Очень много формализма, который отталкивает молодежь. Старенькие уже привыкли, что так положено и прочее, а человеку, который только хочет войти в Церковь, трудно все это сразу принять.
Всегда было фарисейство, но современное фарисейство, оно, конечно, больно сказывается на церковной жизни.
Во времена моего отца, когда служили в доме, какое фарисейство? Потом, когда стало что-то подниматься, то легче всего стало восстанавливаться в форме. Форма восстанавливается раньше, чем содержание.
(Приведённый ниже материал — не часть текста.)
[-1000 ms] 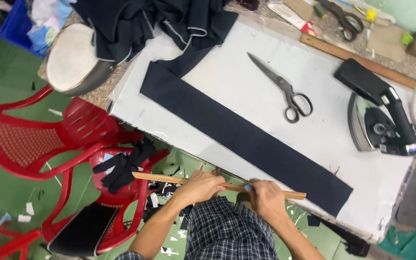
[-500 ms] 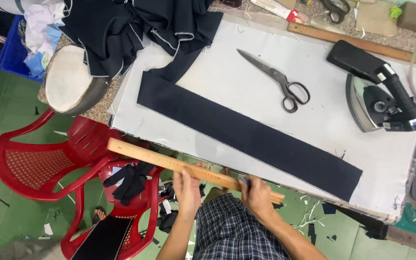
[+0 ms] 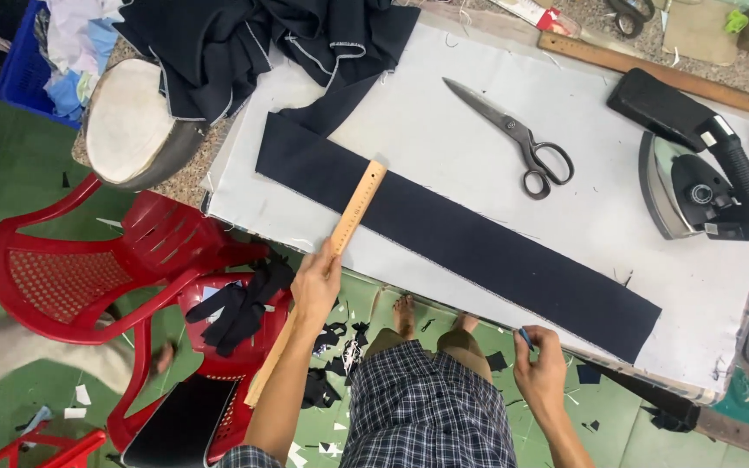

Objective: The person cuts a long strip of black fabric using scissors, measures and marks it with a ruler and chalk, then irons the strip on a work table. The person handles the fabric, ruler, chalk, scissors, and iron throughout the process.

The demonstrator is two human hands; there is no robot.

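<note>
On table: one ruler (image 3: 350, 215), perhaps two

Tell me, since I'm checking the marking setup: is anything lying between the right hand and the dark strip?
Nothing visible does. The right hand, pinching a small blue piece, hovers off the table edge near the dark strip. The scissors and iron lie beyond the strip.

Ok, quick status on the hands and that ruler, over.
Left hand grips wooden ruler, laid across dark fabric strip. Right hand pinches small blue piece off the table edge. Scissors lie apart.
</note>
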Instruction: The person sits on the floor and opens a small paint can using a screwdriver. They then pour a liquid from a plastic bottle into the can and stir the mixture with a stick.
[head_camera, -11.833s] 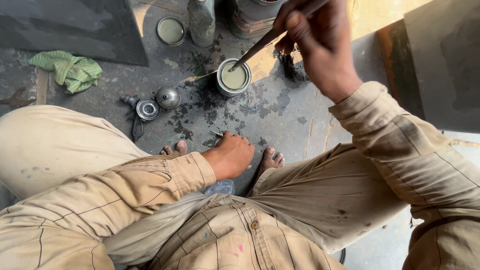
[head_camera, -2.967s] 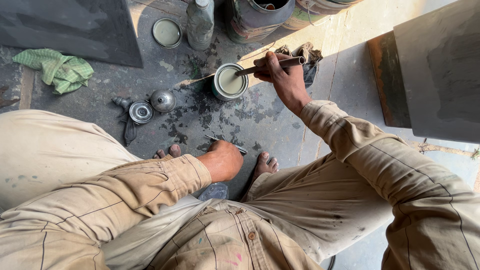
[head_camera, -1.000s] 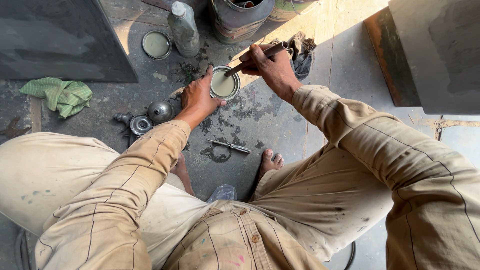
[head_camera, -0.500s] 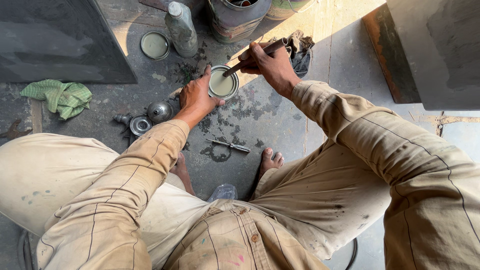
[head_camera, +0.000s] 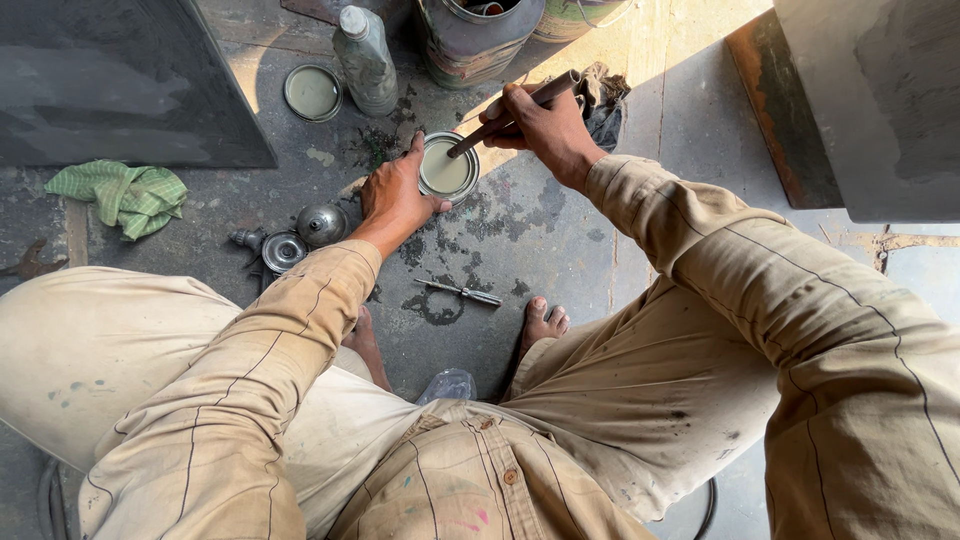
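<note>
A small round tin (head_camera: 447, 168) of pale paint stands on the stained concrete floor ahead of my knees. My left hand (head_camera: 394, 193) grips its left side and steadies it. My right hand (head_camera: 541, 125) is closed around a brown stick (head_camera: 510, 112) whose lower end dips into the paint. Both arms wear tan, paint-flecked sleeves. My bare feet rest on the floor below the tin.
A screwdriver (head_camera: 462, 292) lies by my right foot (head_camera: 541, 322). A loose tin lid (head_camera: 312, 92), a plastic bottle (head_camera: 364, 58) and a large metal can (head_camera: 478, 35) stand beyond the tin. A green rag (head_camera: 122, 193) lies left, small metal spray-gun parts (head_camera: 296, 238) nearby, a dark rag (head_camera: 603, 100) right.
My left hand has left the floor by my feet and now grips the tin. My right hand brought the stick down from the air into the paint.
</note>
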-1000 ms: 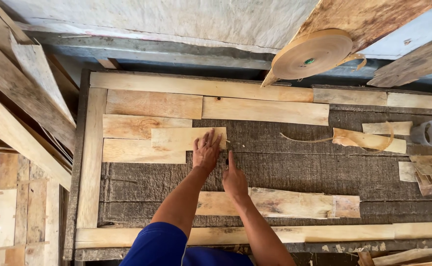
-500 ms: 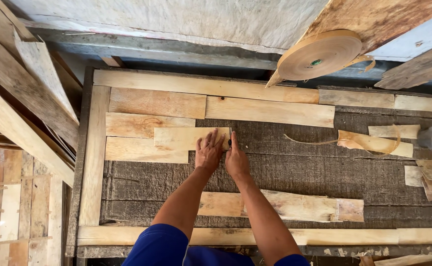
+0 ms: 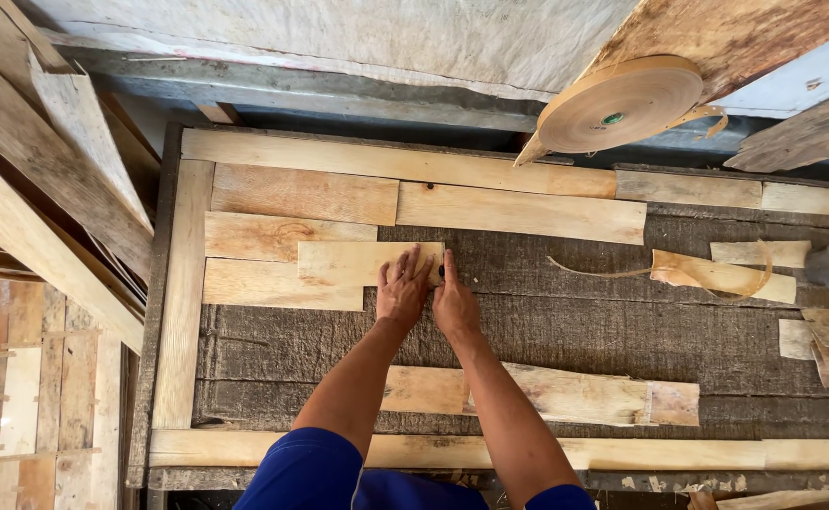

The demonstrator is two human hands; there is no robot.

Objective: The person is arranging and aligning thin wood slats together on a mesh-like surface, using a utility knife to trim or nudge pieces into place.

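Here the short pale rectangular strip of wood veneer (image 3: 369, 263) lies flat on the dark fibrous tabletop (image 3: 575, 326), overlapping the pale veneer pieces (image 3: 287, 236) beside it, seemingly to fit it into the row. The left hand (image 3: 403, 293) presses flat, fingers spread, on the strip's right end. The right hand (image 3: 454, 304) rests just beside that end, its fingers pinching a small dark object against the edge; what it is cannot be told. A tan tape roll (image 3: 620, 102) stands well apart.
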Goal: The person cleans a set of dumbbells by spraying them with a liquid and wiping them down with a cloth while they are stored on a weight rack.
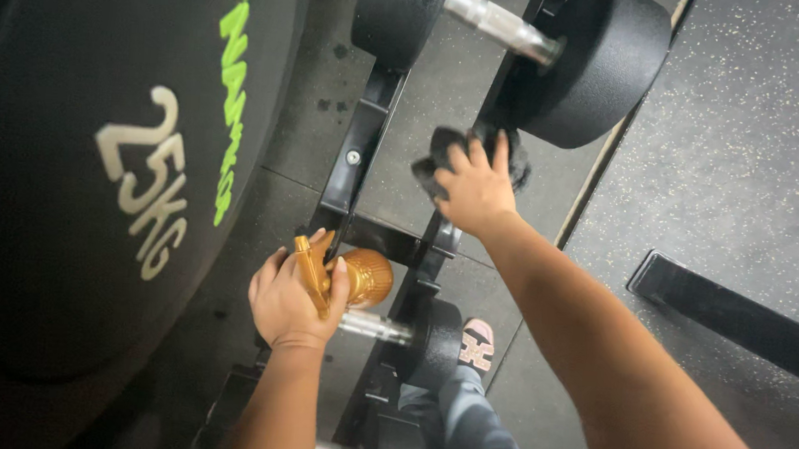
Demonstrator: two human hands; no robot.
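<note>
My left hand [286, 303] grips a gold spray bottle [364, 276] by its trigger head, held over a black dumbbell rack [357, 162]. My right hand [473, 194] reaches forward and clutches a dark cloth [444, 144], bunched just below the large black head of a dumbbell [603, 66] resting on the rack. That dumbbell's chrome handle [502, 23] runs across the top of the view. A smaller dumbbell [429, 342] with a chrome handle lies on the rack under my left hand.
A large black weight plate [116, 170] with white and green markings fills the left side, close to the camera. Speckled rubber floor [746, 153] lies to the right, with a black bar [736, 314] on it. My leg and pink shoe [477, 343] show below.
</note>
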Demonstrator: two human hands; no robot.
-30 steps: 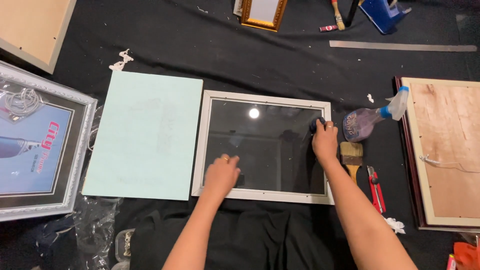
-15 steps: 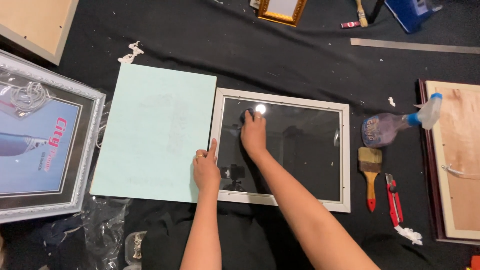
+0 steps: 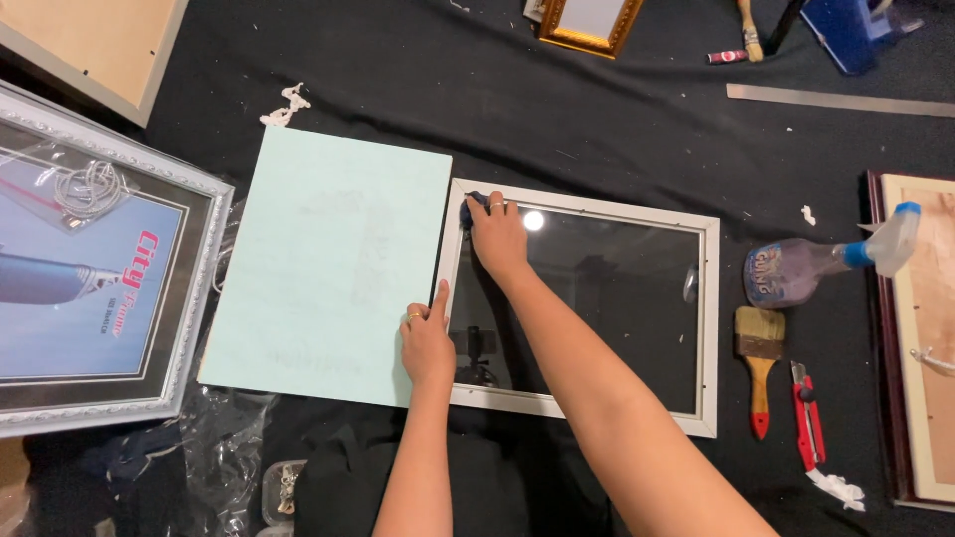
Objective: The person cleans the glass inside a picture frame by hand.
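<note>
Your right hand (image 3: 497, 239) presses a dark cloth (image 3: 476, 204), fingers clenched over it, at the 10 o'clock corner of the glass in the white frame (image 3: 708, 328), which lies flat at centre. Your left hand (image 3: 428, 343), grasping nothing, rests at the frame's 9 o'clock edge, forefinger extended, beside the pale green board (image 3: 328, 264). At 3 o'clock lie a spray bottle (image 3: 796, 270) and brush (image 3: 760, 348).

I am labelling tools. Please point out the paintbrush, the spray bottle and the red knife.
paintbrush (image 3: 759, 338), head view, on its bristles.
spray bottle (image 3: 791, 272), head view, on its body.
red knife (image 3: 806, 408), head view, on its handle.
</note>
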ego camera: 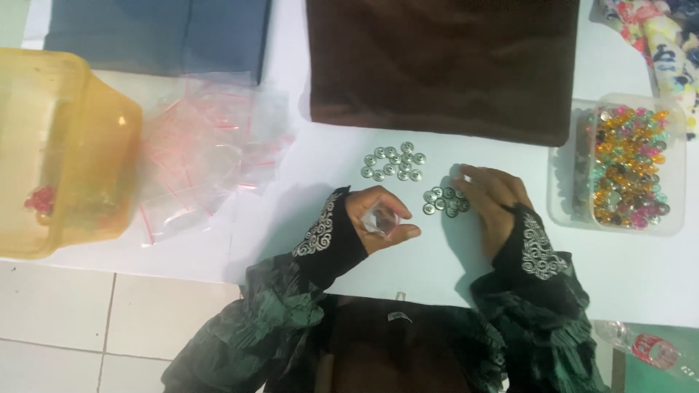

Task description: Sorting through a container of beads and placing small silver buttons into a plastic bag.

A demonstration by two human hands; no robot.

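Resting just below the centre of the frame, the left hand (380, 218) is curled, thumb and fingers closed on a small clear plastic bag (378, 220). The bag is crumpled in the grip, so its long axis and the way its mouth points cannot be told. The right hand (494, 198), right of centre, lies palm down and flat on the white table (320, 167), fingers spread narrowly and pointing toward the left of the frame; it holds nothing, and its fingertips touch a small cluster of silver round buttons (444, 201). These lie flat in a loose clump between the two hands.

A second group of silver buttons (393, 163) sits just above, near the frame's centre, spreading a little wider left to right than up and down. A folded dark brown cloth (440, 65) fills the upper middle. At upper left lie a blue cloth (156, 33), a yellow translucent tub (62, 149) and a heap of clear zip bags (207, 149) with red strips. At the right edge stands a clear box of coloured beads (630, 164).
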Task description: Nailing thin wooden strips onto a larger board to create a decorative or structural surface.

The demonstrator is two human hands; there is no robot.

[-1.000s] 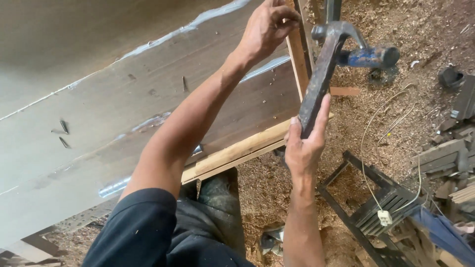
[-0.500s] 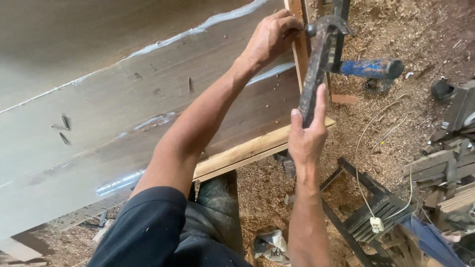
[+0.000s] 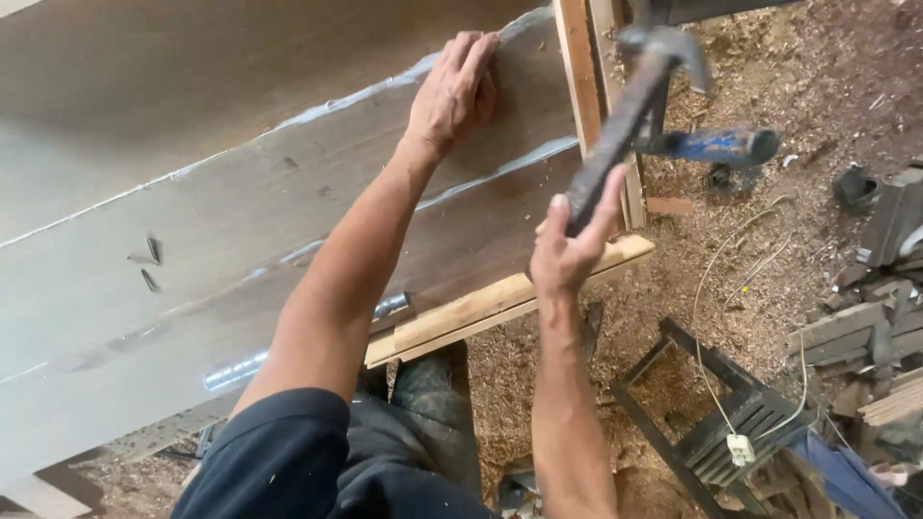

Тогда, во времена гонений, форма была убита, а содержание осталось, потому что служили где угодно, где попало. И в тюрьме служили, что у них там было?
Некоторым антиминсом служила грудь одного из заключенных, на которой и служили, говоря, что это такие же мощи мученика. Не было вина, служили на соке ягод, не было просфор, служили на постных баранках. Никто не говорил, что это кощунство. Где форма? Шло только по сути, по содержанию. Не было в чем служить. Отец Михаил пишет: «Мне, слава Богу, сделали стихарь!».
Форма все равно нужна, потому что такая бесформенность тоже нехорошо действует. Когда можно, то обязательно нужно эту форму соблюдать, но не вопреки всему, чему угодно. Не так, что это самое главное. Вот нет у тебя платочка, значит, не можешь войти в Церковь! Постепенно как-то смягчается все это. В брюках уже во многие храмы пускают, раньше это вообще было невозможно.